Sunday, May 09, 2004

Most of eastern modern Shanghai didn't exist until the 17th century, when a complex web of canals was built to drain the region.
An ideal port, Shanghai is the gateway to the mighty Yangzi River (the name Shanghai means 'on the sea'). But when the British opened their first concession here in 1842, after the first Opium War, it was little more than a small town supported by fishing and weaving. Change was rapid. The French turned up in 1847 and it wasn't long before an International Settlement was established. By the time the Japanese rocked up in 1895 the city was being parcelled up into settlements, all autonomous and immune from Chinese law. Enter China's first fully fledged Special Economic Zone.
The world's greatest houses of finance and commerce descended on Shanghai in the 1930s. The place had the tallest buildings in Asia, and more motor vehicles on its streets than the rest of China put together.
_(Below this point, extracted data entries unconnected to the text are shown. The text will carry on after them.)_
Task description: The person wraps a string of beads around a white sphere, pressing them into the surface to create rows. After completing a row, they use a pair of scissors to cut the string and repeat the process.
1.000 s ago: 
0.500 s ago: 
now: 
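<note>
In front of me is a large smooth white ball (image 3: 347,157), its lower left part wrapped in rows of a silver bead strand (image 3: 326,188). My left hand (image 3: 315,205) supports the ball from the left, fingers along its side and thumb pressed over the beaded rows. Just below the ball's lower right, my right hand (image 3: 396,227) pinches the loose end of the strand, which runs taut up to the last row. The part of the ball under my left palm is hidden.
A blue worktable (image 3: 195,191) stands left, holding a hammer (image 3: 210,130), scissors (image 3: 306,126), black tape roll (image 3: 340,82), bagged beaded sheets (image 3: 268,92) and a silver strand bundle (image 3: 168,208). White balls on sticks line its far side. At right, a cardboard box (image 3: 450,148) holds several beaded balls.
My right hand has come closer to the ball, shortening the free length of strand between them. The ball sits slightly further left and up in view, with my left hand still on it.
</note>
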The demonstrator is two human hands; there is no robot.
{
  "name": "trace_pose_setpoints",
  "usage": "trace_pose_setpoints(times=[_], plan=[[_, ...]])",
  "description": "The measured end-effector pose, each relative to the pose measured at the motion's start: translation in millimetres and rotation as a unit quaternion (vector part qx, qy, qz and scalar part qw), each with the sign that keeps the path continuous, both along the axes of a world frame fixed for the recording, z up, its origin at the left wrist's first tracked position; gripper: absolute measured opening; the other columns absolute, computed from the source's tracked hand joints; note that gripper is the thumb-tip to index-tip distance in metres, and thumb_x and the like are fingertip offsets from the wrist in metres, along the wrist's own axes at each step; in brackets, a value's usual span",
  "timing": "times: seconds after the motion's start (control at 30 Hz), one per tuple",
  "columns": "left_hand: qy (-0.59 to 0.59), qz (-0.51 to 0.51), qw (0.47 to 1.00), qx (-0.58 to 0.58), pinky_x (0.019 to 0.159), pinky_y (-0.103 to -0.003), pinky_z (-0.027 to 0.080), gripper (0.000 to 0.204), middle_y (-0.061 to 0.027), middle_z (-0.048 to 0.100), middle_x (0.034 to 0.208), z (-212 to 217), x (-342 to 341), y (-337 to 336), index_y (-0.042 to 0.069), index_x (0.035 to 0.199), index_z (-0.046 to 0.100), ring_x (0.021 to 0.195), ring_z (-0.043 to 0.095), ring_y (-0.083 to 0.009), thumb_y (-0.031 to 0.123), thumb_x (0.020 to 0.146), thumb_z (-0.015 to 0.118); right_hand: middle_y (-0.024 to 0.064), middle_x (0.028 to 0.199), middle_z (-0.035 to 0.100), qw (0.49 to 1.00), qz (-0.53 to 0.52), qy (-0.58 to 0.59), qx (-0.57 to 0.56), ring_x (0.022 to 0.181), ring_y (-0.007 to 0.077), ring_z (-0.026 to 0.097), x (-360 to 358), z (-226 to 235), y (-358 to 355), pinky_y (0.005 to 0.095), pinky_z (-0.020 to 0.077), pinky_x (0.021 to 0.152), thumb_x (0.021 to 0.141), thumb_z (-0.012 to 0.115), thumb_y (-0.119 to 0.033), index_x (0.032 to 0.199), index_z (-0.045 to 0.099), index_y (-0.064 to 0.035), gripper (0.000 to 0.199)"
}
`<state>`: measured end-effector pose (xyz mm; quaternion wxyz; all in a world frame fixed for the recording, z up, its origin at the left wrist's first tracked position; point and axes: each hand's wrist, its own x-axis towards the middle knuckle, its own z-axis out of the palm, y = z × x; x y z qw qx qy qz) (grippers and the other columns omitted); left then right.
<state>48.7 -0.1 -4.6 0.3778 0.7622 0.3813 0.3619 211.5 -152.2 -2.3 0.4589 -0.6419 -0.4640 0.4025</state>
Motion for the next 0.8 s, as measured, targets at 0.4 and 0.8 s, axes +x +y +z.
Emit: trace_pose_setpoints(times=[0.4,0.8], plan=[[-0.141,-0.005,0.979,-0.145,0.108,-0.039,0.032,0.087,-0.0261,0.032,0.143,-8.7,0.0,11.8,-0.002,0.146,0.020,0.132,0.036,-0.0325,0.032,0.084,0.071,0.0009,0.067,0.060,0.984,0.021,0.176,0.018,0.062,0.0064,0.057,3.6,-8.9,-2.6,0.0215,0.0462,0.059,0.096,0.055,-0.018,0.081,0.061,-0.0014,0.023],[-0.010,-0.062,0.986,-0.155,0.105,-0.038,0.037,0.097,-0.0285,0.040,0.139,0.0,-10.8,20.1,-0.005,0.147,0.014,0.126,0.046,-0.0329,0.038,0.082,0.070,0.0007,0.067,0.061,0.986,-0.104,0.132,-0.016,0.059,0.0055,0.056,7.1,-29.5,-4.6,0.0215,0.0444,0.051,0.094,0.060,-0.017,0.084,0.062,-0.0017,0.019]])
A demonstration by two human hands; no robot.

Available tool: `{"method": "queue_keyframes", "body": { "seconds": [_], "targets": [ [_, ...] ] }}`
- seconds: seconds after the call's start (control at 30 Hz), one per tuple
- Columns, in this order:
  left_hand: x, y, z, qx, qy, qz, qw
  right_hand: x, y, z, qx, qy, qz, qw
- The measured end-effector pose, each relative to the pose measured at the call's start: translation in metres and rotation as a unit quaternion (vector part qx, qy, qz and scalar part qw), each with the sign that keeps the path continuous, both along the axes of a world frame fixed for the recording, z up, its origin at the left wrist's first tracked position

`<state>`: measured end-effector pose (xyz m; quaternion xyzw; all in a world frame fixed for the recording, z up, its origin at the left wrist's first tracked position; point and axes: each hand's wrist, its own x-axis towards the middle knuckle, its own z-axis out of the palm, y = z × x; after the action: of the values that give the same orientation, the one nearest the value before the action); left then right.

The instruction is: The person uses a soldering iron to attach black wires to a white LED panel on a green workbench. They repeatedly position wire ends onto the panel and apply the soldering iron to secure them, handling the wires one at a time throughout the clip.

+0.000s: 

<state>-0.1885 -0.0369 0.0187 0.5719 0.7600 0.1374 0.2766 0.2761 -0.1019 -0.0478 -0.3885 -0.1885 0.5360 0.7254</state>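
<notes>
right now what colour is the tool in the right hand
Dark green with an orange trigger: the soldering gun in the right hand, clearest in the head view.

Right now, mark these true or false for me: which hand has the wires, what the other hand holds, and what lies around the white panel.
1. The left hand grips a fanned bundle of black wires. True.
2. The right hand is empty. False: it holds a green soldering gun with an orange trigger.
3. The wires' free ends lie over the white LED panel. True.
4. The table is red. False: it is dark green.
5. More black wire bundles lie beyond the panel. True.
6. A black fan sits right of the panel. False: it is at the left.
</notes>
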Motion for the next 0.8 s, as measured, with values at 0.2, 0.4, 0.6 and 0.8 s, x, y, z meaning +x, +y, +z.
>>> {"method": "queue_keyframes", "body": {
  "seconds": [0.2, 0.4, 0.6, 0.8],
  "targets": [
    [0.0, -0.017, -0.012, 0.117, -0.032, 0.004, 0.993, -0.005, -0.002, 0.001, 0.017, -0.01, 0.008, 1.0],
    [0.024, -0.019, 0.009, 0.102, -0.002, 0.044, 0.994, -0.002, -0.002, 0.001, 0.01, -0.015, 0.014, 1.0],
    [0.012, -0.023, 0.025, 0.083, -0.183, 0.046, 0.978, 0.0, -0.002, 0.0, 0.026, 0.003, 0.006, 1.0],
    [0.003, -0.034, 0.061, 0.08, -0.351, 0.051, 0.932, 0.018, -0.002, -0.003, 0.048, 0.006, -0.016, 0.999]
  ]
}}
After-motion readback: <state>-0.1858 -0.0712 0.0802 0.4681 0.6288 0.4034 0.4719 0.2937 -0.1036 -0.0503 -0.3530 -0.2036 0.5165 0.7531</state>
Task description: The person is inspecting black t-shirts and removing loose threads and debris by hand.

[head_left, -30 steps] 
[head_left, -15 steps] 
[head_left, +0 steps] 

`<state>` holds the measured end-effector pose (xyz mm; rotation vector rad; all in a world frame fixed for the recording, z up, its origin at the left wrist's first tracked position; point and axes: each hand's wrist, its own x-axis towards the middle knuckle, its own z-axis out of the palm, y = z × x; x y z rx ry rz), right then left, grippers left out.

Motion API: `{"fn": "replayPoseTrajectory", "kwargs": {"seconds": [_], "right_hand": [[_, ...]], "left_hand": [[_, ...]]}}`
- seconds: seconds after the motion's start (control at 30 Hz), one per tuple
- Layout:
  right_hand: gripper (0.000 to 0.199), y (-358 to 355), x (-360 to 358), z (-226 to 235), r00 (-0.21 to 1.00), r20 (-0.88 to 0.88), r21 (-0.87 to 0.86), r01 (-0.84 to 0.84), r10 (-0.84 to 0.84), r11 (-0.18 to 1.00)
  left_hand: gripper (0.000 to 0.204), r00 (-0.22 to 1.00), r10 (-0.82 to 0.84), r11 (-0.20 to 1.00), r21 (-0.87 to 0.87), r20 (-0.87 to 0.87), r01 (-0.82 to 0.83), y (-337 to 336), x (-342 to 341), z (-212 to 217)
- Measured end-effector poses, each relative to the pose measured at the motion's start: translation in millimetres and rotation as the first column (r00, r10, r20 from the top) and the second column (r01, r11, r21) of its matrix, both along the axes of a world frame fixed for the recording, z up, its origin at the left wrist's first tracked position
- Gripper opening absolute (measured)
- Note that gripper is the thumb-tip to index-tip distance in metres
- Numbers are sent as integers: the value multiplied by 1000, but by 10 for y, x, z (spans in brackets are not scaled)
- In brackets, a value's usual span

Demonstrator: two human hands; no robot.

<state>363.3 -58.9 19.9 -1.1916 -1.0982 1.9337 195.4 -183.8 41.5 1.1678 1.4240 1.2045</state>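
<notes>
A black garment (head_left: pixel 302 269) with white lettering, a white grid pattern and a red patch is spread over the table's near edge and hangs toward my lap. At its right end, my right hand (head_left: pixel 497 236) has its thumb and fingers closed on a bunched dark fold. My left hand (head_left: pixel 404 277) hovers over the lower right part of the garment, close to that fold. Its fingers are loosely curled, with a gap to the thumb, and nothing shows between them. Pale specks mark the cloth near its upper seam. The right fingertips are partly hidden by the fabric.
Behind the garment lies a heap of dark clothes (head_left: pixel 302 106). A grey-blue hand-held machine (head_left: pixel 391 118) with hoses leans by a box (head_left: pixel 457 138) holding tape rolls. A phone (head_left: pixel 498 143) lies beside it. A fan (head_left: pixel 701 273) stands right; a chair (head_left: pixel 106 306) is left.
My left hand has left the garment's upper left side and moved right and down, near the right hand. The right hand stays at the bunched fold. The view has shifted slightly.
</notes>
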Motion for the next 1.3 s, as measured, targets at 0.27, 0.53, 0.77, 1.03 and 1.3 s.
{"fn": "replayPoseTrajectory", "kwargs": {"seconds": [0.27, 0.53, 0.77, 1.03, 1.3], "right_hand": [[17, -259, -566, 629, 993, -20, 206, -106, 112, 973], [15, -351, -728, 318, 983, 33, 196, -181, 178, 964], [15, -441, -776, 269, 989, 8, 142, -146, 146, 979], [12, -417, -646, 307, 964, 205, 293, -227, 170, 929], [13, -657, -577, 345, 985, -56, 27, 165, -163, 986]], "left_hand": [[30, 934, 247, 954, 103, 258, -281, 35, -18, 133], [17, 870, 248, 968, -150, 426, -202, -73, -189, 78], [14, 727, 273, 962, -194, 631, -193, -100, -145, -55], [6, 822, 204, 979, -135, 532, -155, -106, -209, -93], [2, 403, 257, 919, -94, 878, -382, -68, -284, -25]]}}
Shanghai became a byword for exploitation and vice, in countless opium dens and gambling joints, in myriad brothels. Guarding it all were the American, French and Italian marines, British Tommies and Japanese bluejackets.
By the time the Communists said enough was enough in 1949, they had the job of eradicating slums, rehabilitating hundreds of thousands of opium addicts, and stamping out child and slave labour. For the West, the party was over in Shanghai.
The city continues to grow, with new underground stations, highways crisscrossing the city, the most modern stock exchange in the world, a swish new airport, two giant bridges and a whole new city in Pudong. By the mid-1990s more than half the world's high-rise cranes were looming over Shanghai. However, despite the growth and international investment, Shanghai is still a city of contradictions, with poverty still prevalent.